WHAT TO WORK ON:
Your answer should consist of the lines in the following data that contain "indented".

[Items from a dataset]
▼▼▼

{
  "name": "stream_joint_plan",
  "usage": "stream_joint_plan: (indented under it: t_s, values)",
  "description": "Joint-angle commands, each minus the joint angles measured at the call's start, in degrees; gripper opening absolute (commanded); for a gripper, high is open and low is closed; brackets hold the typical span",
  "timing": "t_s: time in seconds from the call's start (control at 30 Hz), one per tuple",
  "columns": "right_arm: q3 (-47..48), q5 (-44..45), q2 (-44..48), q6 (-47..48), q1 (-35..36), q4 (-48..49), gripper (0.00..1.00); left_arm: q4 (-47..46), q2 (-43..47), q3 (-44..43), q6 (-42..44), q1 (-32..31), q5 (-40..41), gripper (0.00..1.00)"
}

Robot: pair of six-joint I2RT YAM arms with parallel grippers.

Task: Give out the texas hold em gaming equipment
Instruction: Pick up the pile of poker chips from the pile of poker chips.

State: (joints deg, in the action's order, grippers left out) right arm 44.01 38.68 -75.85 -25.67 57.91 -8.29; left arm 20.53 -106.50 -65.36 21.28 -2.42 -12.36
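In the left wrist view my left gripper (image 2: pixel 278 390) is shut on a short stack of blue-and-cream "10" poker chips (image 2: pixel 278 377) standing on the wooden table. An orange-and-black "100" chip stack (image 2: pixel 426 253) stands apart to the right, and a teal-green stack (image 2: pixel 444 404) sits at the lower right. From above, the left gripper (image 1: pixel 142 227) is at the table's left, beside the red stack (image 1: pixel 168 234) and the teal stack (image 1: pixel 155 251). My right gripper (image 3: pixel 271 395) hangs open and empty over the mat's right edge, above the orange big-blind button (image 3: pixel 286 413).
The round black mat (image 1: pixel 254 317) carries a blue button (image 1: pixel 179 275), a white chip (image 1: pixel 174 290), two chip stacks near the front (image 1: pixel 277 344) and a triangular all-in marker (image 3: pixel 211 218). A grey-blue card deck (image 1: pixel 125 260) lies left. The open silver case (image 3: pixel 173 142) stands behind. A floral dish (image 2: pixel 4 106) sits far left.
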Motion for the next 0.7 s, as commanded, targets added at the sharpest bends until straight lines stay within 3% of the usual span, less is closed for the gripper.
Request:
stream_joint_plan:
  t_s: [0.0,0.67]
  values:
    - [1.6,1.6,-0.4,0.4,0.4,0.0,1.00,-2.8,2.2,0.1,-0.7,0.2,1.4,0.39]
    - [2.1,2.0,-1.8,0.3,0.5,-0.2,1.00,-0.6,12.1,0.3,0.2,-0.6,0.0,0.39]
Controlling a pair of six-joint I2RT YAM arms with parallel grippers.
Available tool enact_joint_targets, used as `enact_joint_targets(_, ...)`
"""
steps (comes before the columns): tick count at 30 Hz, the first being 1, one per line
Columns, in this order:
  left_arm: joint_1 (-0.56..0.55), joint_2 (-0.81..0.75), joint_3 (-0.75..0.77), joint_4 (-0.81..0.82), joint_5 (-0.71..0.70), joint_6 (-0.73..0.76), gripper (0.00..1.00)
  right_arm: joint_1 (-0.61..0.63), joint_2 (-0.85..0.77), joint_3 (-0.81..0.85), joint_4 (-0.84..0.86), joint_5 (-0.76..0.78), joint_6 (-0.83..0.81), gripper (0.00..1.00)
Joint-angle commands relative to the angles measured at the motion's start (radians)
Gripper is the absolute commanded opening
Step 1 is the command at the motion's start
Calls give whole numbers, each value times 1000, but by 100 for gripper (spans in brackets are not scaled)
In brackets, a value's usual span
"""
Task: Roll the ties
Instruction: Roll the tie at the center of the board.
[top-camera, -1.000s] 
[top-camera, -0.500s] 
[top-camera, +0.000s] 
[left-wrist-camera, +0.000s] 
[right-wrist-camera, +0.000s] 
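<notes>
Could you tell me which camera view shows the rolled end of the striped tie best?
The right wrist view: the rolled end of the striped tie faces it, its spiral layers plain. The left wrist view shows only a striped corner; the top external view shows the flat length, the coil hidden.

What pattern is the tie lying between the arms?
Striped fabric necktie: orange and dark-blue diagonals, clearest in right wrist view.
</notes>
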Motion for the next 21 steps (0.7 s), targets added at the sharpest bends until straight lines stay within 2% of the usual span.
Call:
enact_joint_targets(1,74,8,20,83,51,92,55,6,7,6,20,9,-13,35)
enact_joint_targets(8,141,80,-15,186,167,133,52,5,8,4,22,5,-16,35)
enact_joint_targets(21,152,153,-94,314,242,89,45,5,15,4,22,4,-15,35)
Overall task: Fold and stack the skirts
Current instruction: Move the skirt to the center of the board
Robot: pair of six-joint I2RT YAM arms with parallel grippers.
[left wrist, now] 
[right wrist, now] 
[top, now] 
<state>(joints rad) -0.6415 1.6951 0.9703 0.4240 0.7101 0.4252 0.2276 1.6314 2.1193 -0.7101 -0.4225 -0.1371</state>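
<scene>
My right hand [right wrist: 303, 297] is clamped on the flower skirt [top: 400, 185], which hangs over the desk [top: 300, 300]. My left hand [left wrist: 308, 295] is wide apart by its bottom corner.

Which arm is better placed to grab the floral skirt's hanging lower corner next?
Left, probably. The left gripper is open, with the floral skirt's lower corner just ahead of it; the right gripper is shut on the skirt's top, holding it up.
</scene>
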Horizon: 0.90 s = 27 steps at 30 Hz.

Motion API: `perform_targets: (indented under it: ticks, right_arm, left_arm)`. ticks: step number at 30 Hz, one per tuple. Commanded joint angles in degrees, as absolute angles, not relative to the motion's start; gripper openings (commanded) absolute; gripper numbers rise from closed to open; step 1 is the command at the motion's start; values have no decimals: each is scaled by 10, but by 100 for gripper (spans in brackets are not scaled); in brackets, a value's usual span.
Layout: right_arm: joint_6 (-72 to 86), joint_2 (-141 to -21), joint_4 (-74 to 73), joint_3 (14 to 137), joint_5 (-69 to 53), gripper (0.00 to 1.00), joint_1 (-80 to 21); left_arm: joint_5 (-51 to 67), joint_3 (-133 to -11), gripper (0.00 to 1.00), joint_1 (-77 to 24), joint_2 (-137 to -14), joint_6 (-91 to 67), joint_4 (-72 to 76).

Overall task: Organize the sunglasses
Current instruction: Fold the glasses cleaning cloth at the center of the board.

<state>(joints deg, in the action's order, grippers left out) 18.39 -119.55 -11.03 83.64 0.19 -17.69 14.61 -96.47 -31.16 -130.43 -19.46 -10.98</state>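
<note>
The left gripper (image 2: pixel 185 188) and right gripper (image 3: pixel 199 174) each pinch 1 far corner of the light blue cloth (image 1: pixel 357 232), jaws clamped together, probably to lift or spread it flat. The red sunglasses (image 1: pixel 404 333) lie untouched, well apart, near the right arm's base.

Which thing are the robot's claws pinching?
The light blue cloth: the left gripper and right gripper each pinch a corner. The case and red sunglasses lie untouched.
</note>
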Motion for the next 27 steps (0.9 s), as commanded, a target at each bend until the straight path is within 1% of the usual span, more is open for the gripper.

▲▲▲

FINISHED TASK:
  "usage": "stream_joint_plan: (indented under it: t_s, values)",
Motion API: `perform_targets: (indented under it: ticks, right_arm, left_arm)`. ticks: step number at 30 Hz, one per tuple. Commanded joint angles in degrees, as absolute angles, not relative to the motion's start; gripper openings (commanded) absolute; gripper numbers rise from closed to open; step 1 is the command at the motion's start; values have no decimals: each is scaled by 10, but by 100 for gripper (spans in brackets are not scaled); in brackets, a value's usual span.

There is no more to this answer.